A process of collecting the register information of No. 2 is performed.

[0040] Next, in step 15 3, based on the address of the instruction simulation means call instruction, executes the process of acquiring the instruction code before it is replaced as a replacement instruction position storage area 14.

[0041] In the next step 15 4, step 15 3
Analyze the instruction before replacement obtained in the above, and execute the instruction simulation process for simulating the instruction before replacement.

[0042] Step 15 5 -1~15 5 -m is a part for instruction simulation processing, the processing for each type of instruction is provided. Here, step 152 in which the register information collected in step 151 is stored.
Simulate the instruction while referring to and changing.

[0043] In next step 15 6, step 155
The register information changed as a result of the simulation of the instruction executed in step 2 is returned to the register of the host CPU.

[0044]

As described above, according to the present invention, it is not necessary to interpret and simulate all instruction codes at the time of executing a simulation, so that a simulation can be performed at a higher speed than a conventional CPU simulation method.

[Brief description of the drawings]

FIG. 1 is a functional block diagram of an embodiment of a CPU simulator to which the present invention is applied.

FIG. 2 is a functional block diagram showing a configuration example of an instruction replacement unit 10 in FIG.

FIG. 3 is a diagram showing an example of information stored in a replacement instruction position storage area 14 in FIG.
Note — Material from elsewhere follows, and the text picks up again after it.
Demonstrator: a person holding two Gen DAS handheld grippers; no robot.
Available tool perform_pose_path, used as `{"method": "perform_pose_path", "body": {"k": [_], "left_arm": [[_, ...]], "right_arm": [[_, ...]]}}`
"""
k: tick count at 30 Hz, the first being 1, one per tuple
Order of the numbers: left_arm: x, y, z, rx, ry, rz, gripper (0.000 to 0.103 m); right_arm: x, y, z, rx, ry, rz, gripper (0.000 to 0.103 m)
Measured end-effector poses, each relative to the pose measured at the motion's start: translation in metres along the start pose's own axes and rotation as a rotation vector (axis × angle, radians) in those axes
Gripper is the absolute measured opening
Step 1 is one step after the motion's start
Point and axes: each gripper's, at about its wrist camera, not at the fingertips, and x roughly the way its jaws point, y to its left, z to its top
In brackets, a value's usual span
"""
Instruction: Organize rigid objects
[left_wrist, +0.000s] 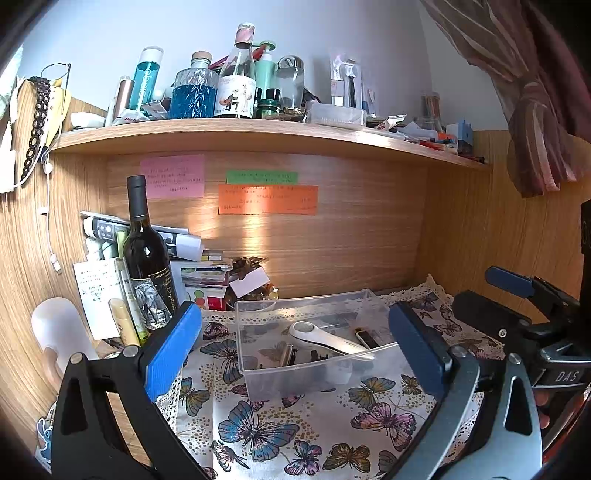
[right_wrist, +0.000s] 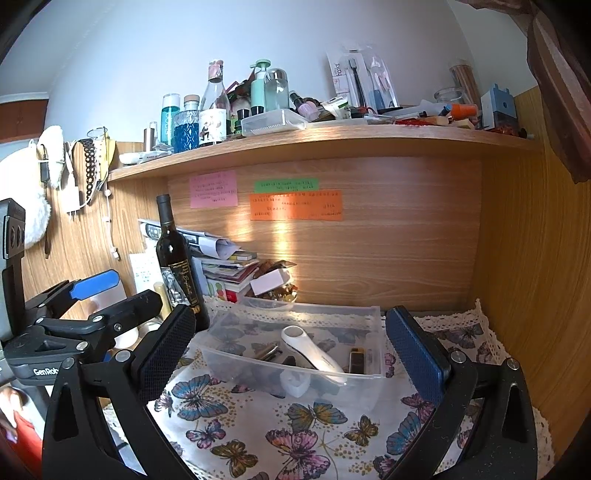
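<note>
Both tongs, my left gripper (left_wrist: 295, 343) and right gripper (right_wrist: 291, 349), gape wide and hold nothing. At frame centre the clear bin (left_wrist: 275, 374) already holds a white handled tool (left_wrist: 325, 338) and small items; cluttered shelves suggest more sorting remains.

Left tongs (left_wrist: 295, 354): held wide apart, nothing gripped.
Clear box (left_wrist: 314, 373): set on the butterfly cloth (left_wrist: 295, 435); a white handle (left_wrist: 328, 339) is seen inside.
Wine bottle (left_wrist: 146, 258): stood upright, left of the box.
</note>
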Motion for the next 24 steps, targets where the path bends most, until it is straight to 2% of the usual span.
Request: {"method": "perform_pose_path", "body": {"k": [24], "left_arm": [[0.0009,-0.0017,-0.0001,-0.010,-0.006,-0.013,0.103]], "right_arm": [[0.0028,-0.0024,-0.0005,0.008,0.012,0.005,0.103]]}}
FIG. 4 is a functional block diagram showing a configuration example of an instruction simulation means 15 in FIG. 1;

[Explanation of symbols]

 Reference Signs List 1 CPU simulator 10 Instruction replacement means 11 Memory 12 Host CPU 13 Instruction code area after replacement 13-1,13-n instruction code 13-2 Instruction simulation means call instruction 14 Replacement instruction position storage area 15 Instruction simulation means 2 Target program 2 -1 to 2-n Instruction code 3 External storage device

──────────────────────────────────────────────────続 き Continuation of the front page (56) References JP-A-2-1020 (JP, A) JP-A-62-128339 (JP, A) PATTERSON, HENNESS Y “COMPUTER ORGANIZATION & DESIGN: THE HARDWARE / SOFTWARE INTERFACE Morgan Kaufmann Publishers (1994), Appendix A (58) Fields studied (Int. Cl. ⁶ , DB names) G06F 9/44 G06F 11/26

Claims (1)

(57) [Claims] 1. A CPU simulation method in which an instruction simulation means for simulating a machine language level instruction of a target CPU is executed by the host CPU.
Loading a target program developed for the target CPU if the host CPU has a machine language instruction set compatible or upward compatible with the instruction set at the machine language level of U, or if the host CPU has the same type of architecture as the target CPU; Sometimes the target program
Instructions that can be directly executed by the host CPU among the instructions at the machine language level of the system are directly arranged in the memory, and the restrictions on the operating system operating on the host CPU, the target CPU and the host CP
Instruction can not be executed directly by the difference in the U functionality is placed in the memory by replacing the instruction simulation unit call instruction, the instruction simulation unit call instruction
Instructions that can be directly executed by the host CPU are stored directly, and instructions that cannot be directly executed by the host CPU are stored.
The stored corresponding instruction and address are referred to by the replaced instruction simulation means calling instruction.
CPU simulation method characterized in that it is simulated by the instruction simulation means to be called by irradiation.